───── Dataset entries ─────
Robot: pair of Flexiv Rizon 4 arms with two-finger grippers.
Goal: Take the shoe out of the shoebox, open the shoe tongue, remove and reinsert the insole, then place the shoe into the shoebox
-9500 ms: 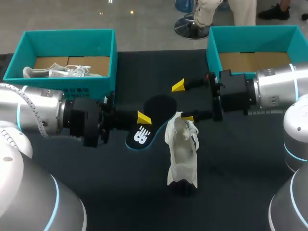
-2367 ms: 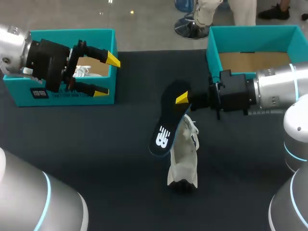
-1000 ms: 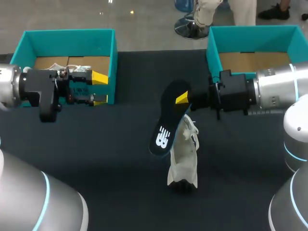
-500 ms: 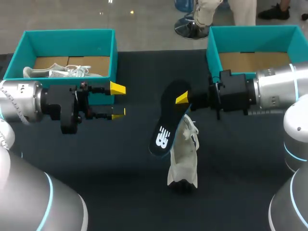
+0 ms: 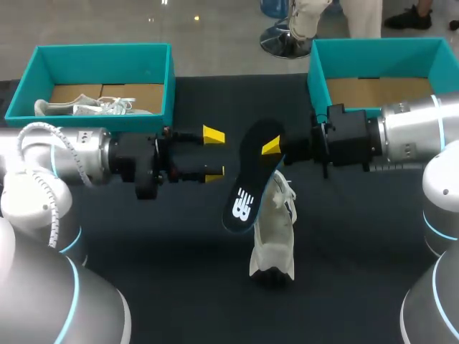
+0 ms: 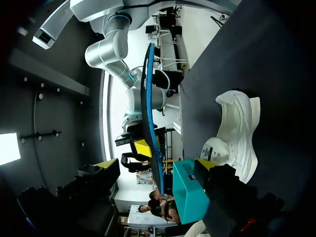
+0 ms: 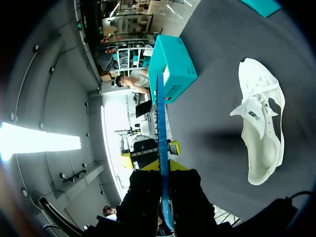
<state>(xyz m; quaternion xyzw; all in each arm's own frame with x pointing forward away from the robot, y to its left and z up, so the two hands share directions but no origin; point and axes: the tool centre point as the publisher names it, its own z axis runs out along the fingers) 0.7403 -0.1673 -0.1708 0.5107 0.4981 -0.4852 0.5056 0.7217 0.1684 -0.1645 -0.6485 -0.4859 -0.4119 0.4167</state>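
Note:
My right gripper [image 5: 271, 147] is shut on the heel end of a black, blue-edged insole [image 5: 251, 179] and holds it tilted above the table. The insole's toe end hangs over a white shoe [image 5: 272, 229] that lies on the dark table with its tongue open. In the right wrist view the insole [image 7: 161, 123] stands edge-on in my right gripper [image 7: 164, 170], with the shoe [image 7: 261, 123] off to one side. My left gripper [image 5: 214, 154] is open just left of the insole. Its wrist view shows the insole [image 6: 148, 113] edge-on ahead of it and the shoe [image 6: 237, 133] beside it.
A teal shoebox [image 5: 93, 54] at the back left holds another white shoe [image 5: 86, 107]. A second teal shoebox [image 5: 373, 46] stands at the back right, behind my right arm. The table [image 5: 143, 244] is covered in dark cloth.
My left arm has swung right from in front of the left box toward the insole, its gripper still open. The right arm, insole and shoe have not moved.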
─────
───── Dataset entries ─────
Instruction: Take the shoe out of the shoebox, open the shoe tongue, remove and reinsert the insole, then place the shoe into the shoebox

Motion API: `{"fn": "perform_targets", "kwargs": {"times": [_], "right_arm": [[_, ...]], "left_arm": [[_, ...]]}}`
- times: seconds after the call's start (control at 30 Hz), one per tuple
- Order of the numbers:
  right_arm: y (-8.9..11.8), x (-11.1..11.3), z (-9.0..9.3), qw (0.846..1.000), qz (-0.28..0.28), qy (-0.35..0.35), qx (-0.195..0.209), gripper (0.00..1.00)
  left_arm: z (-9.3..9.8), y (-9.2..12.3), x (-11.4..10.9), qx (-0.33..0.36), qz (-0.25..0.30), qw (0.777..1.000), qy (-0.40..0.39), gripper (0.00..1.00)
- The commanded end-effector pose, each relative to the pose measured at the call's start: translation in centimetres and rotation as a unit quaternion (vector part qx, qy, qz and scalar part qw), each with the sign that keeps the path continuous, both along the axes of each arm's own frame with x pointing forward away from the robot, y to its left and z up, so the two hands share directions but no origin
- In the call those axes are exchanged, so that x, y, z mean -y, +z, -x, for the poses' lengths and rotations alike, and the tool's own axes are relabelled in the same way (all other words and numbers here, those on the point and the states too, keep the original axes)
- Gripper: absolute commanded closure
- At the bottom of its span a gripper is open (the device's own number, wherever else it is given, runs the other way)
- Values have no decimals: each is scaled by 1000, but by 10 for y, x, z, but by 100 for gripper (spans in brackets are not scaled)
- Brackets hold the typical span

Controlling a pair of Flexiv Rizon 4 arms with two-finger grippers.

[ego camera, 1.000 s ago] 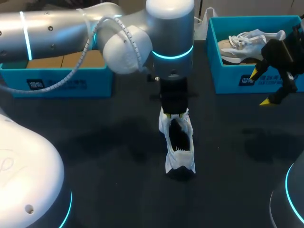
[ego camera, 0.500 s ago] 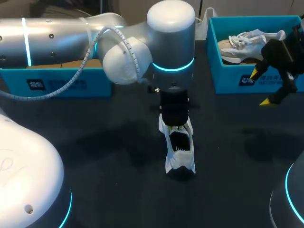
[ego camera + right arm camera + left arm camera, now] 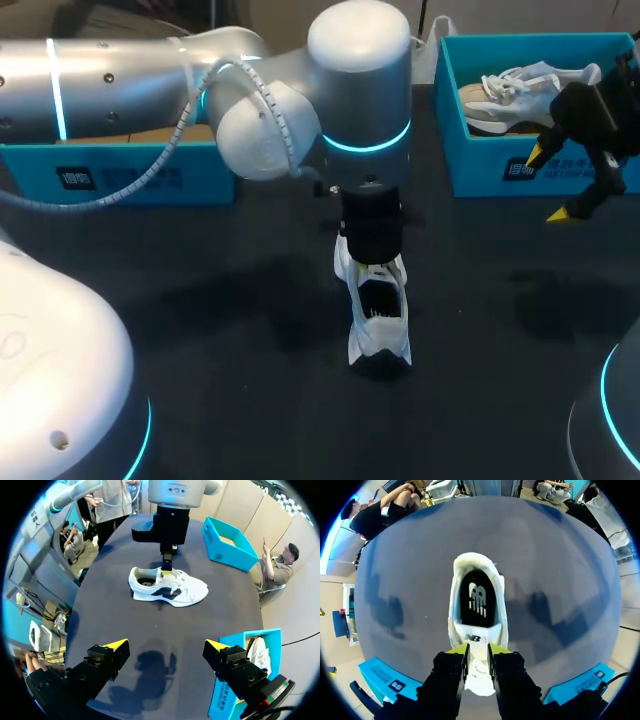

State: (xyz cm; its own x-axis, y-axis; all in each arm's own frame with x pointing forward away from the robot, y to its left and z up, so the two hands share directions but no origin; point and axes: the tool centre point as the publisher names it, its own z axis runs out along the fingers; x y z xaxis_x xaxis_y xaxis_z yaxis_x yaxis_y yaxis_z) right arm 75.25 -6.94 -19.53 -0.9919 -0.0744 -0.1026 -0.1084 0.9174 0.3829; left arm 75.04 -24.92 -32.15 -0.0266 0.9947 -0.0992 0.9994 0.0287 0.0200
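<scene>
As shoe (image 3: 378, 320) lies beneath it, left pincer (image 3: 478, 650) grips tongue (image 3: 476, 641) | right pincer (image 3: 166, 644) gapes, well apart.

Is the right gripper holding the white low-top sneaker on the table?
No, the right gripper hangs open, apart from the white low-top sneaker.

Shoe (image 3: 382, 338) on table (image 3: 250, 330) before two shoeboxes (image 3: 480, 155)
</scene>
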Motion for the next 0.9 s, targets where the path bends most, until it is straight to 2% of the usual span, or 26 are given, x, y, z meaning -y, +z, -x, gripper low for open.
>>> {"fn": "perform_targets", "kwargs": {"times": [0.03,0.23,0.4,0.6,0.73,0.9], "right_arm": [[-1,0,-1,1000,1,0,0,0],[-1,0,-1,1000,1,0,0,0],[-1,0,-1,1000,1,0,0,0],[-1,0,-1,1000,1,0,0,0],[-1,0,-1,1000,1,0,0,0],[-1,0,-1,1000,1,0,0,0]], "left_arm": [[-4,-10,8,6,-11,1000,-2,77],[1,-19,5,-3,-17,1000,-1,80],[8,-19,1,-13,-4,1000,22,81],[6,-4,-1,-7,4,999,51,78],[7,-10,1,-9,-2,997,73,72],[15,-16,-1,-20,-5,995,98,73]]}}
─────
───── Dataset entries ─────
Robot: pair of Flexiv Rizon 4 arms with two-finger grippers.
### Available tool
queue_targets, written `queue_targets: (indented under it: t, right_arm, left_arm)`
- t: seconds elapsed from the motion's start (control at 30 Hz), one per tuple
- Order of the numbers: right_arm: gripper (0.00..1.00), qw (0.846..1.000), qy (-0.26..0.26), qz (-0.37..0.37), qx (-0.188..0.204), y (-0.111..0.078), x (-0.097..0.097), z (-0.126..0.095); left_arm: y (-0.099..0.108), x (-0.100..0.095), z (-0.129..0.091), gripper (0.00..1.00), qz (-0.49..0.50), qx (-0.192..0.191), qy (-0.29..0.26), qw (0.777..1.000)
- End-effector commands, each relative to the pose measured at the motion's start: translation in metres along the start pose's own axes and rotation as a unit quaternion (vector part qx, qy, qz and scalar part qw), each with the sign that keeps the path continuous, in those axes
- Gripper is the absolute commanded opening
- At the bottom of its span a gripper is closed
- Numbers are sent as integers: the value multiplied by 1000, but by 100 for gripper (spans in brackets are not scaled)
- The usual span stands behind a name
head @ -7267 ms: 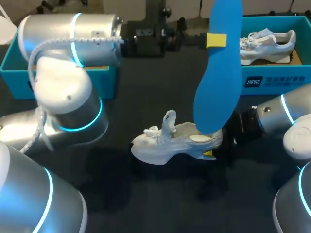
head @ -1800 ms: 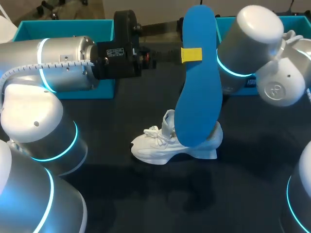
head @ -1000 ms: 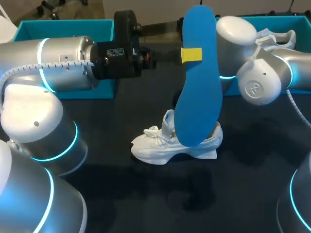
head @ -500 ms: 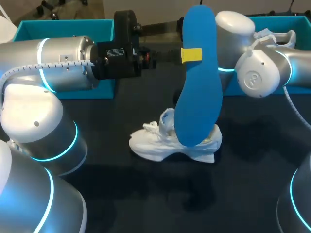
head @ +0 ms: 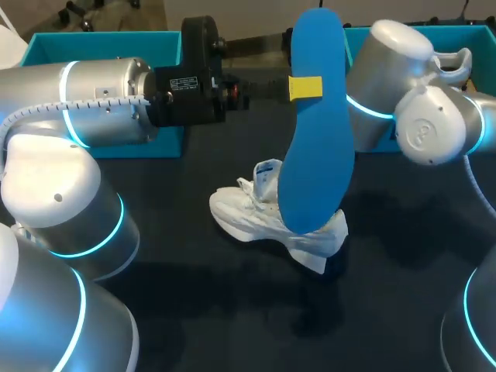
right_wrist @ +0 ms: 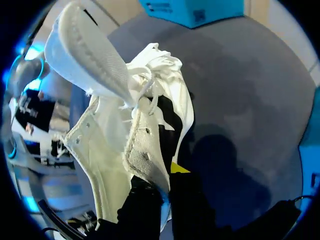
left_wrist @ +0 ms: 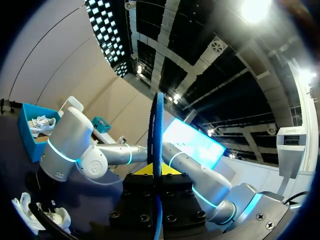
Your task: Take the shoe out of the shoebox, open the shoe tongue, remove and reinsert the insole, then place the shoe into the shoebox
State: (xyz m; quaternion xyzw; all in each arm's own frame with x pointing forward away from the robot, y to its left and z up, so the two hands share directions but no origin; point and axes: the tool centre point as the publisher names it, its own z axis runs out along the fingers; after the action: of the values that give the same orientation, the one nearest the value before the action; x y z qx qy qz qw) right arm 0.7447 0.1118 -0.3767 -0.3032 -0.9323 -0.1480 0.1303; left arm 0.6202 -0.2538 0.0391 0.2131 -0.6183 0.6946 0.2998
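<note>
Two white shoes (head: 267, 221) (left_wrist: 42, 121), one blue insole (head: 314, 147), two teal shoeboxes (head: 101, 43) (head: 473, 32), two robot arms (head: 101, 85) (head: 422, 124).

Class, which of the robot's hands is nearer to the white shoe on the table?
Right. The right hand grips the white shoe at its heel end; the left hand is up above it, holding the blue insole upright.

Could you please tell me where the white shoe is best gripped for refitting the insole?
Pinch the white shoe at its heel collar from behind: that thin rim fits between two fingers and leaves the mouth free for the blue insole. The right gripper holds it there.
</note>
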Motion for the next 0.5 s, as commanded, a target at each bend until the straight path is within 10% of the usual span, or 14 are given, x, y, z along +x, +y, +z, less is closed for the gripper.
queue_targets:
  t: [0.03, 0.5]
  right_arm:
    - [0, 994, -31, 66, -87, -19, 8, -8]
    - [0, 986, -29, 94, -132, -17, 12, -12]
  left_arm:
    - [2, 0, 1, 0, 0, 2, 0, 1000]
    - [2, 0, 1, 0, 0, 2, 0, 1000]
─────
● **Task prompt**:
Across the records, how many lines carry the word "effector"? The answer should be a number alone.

● **Your response**:
2